_Exercise brief_
Count how many lines in the data hold "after". Only the number.

_Dataset section_
-------------------------

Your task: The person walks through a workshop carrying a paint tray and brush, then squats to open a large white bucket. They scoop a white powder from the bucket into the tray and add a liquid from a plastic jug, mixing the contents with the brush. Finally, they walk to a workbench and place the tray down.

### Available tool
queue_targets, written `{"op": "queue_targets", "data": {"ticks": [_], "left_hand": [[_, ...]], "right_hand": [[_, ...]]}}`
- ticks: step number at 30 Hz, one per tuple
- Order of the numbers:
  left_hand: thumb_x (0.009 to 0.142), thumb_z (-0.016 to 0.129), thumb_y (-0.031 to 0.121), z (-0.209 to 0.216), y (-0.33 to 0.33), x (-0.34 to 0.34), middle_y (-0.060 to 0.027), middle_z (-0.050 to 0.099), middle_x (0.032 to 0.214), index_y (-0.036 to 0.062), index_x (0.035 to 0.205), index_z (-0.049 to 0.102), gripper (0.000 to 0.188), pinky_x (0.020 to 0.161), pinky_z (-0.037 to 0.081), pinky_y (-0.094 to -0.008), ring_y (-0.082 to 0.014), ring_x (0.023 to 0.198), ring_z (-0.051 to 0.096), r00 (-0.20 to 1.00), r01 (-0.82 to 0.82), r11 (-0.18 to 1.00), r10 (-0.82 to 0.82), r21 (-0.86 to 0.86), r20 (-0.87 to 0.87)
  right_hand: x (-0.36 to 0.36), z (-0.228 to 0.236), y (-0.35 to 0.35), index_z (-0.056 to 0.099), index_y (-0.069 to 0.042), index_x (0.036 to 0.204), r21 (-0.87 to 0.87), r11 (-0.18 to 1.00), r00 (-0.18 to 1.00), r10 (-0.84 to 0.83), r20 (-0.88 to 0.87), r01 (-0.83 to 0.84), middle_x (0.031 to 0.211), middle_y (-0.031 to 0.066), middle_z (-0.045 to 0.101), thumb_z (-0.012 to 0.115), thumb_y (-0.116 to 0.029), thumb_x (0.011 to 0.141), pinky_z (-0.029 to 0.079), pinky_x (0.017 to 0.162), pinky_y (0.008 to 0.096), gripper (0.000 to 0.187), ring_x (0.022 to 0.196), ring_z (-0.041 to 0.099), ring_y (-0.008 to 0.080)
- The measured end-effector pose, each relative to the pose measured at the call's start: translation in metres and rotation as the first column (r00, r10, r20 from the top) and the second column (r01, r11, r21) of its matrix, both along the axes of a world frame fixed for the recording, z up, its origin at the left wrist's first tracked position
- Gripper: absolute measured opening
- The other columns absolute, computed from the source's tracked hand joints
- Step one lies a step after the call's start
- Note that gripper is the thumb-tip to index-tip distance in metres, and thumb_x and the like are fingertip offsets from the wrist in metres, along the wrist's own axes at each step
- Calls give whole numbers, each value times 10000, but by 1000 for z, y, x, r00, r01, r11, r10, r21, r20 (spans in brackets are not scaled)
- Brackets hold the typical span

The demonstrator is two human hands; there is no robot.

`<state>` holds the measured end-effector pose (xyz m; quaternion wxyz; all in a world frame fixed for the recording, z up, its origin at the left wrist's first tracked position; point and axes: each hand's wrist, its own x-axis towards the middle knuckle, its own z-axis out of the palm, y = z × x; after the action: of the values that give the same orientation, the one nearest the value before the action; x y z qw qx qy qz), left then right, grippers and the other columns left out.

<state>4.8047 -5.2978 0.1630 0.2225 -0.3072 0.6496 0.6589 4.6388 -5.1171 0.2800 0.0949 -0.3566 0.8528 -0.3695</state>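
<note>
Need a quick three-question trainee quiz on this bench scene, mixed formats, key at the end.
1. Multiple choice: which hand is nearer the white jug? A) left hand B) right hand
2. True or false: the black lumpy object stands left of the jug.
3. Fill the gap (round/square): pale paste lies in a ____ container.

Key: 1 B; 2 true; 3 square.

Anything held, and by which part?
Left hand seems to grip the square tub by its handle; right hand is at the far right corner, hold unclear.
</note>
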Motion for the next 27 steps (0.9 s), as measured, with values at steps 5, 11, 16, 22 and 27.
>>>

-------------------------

_Task result_
2